Even though I have about as much experience with BAC as anyone, I still haven't treated many further patients with the mucinous, pneumonic picture of BAC. I'm still not clear whether many of these patients will respond to a regimen of chemo and avastin, and if so, whether they might do just as well with chemo alone, or whether the avastin is a particularly helpful addition.

I recently met a man from Walla Walla, a few hours from Seattle, who came to Seattle to complete his workup and establish a diagnosis. He has the full blown version of pneumonic, mucinous BAC, including the frothy sputum and extensive consolidation throughout his lungs, with the pathology showing mucinous BAC. I recommended chemo and avastin again, but this was only a few weeks ago, and we don't yet know how he's responding.

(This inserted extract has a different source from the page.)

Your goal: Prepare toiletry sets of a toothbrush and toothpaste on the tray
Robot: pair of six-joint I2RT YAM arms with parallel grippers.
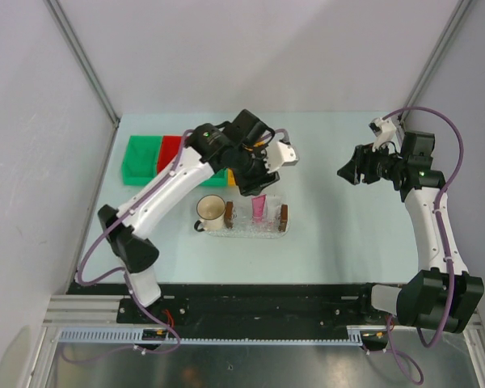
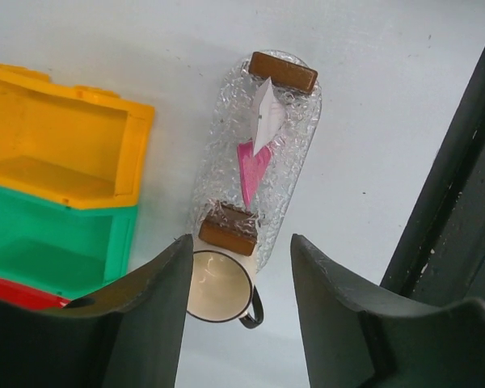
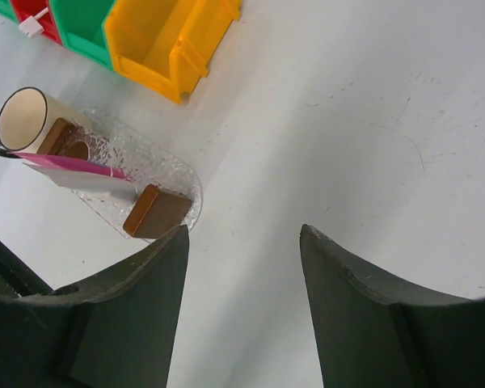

So with such infrequent cases, this is a clinical situation where we need to learn from everyone who presents a similar case. We need to know what didn't work as well as what might have, because is a cancer that can't wait for patients to stay on futile therapy for long. For now, I think it's important for oncologists to begin to learn about the variability of BAC, so that patients with mucinous, pneumonic BAC aren't started on an EGFR inhibitor with an expectation that we'll see a dramatic and long-lasting response. For the patients with non-mucinous BAC, especially in a never-smoker and/or someone with BAC and a known EGFR mutation, you could make a very strong argument for starting with an oral EGFR inhibitor. But for the patients with mucinous BAC, who appear to rarely if ever have an EGFR mutation and if anything are likely to have a K-Ras mutation associated with poor response to EGFR inhibitors, I would say that the very limited evidence thus far suggests that it shouldn't jump to the head of the queue for these cases, even if it would still be worth a try later, in my opinion.